The answer should contain all of the data, retyped without any alteration.

DATA SECTION:
|---|
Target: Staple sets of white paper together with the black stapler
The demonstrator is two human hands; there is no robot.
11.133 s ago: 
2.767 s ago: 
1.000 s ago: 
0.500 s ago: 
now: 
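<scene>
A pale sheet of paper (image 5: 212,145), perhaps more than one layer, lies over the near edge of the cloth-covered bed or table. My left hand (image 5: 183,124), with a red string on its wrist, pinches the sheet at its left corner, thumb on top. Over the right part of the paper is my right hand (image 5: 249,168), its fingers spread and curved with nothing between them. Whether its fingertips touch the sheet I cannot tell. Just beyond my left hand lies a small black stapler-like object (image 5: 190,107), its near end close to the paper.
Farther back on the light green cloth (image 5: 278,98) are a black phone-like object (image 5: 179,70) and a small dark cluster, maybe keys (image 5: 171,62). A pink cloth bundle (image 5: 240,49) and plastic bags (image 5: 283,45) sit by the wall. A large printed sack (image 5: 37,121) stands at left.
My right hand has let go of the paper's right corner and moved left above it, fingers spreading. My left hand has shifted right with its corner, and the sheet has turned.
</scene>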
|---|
YOUR RESPONSE:
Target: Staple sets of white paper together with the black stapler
The demonstrator is two human hands; there is no robot.
11.133 s ago: 
2.767 s ago: 
1.000 s ago: 
0.500 s ago: 
now: 
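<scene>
A pale sheet of paper (image 5: 212,145), perhaps more than one layer, lies over the near edge of the cloth-covered bed or table. My left hand (image 5: 183,124), with a red string on its wrist, pinches the sheet at its left corner, thumb on top. Over the right part of the paper is my right hand (image 5: 249,168), its fingers spread and curved with nothing between them. Whether its fingertips touch the sheet I cannot tell. Just beyond my left hand lies a small black stapler-like object (image 5: 190,107), its near end close to the paper.
Farther back on the light green cloth (image 5: 278,98) are a black phone-like object (image 5: 179,70) and a small dark cluster, maybe keys (image 5: 171,62). A pink cloth bundle (image 5: 240,49) and plastic bags (image 5: 283,45) sit by the wall. A large printed sack (image 5: 37,121) stands at left.
My right hand has let go of the paper's right corner and moved left above it, fingers spreading. My left hand has shifted right with its corner, and the sheet has turned.
</scene>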

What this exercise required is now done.